Candidates for v1.1+ on community demand: audit-tamper detector
(catches attempts to disable auditd / journald), proc-hide detector
(rootkit PID-hiding via /proc enumeration mismatch), mount-anomaly
detector (privileged container mounts).
Day-to-day prioritisation lives on the GitHub issues page - file one if a missing detector is blocking your use case.
What kernelradar actually does to your system, in one paragraph:
It loads 12 BPF programs into the kernel via the standard bpf() syscall
under CAP_BPF + CAP_PERFMON (no need for full root on kernels ≥5.8).

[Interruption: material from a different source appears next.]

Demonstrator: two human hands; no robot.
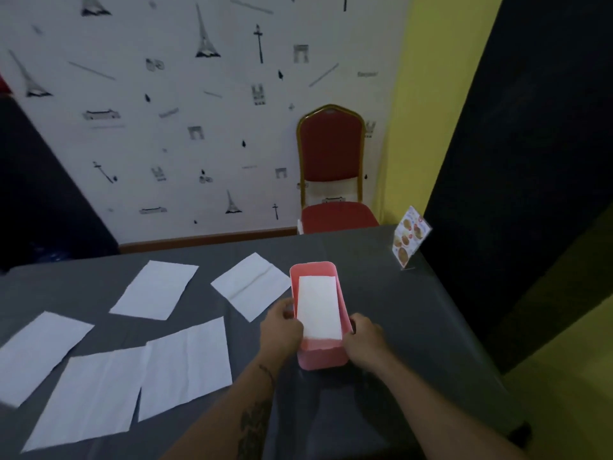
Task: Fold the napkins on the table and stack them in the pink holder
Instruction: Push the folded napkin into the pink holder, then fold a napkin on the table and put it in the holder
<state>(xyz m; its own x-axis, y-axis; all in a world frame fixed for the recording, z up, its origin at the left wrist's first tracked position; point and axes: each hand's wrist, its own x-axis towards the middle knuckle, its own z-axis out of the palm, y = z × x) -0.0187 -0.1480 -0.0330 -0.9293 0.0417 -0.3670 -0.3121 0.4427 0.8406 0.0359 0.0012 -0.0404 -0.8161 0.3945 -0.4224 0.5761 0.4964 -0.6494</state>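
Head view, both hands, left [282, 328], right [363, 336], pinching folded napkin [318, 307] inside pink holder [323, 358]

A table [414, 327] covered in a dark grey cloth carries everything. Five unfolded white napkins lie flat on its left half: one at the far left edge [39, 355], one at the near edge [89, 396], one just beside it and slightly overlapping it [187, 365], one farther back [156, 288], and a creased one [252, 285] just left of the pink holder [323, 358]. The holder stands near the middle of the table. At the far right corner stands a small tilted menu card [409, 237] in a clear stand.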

Eight of those are read-only tracepoint observers. Three are LSM hooks for
optional enforcement and self-protection - off by default. One is a
shared statistics map. When the daemon exits - including on SIGKILL,
panic, or OOM - every BPF program detaches automatically (Aya's Drop
impl). There are no kernel modules, no /proc/sys modifications, no
sysctl tweaks, no persistent on-disk state outside /var/lib/kernelradar/.
Network egress is opt-in (webhook / Prometheus only when explicitly
enabled). Default behaviour is "watch and report" - kernelradar does
not kill processes or block syscalls unless you explicitly enable the
LSM enforcement mode.
For the threat model, in-scope vs out-of-scope attackers, and what an
attacker with root can and cannot do to this tool, see
docs/threat-model.md and
docs/hardening.md.
Reporting vulnerabilities: see SECURITY.md.
GPL-2.0-only - see LICENSE for the verbatim text.
The BPF programs require GPL because they call kernel BPF helpers that are
GPL-only; the userspace Rust code is GPL-2.0-only by symmetry. Practical
consequence: you can use kernelradar for any purpose, including
commercial deployments, but if you fork it and ship a derivative work, the
derivative must also be GPL-2.0-only and its source must be available. No
closed-source proprietary forks.
Issue and pull-request templates are in
.github/; see
CONTRIBUTING.md for the workflow.
Until then: open an issue describing what you'd like to change, and we'll figure it out from there.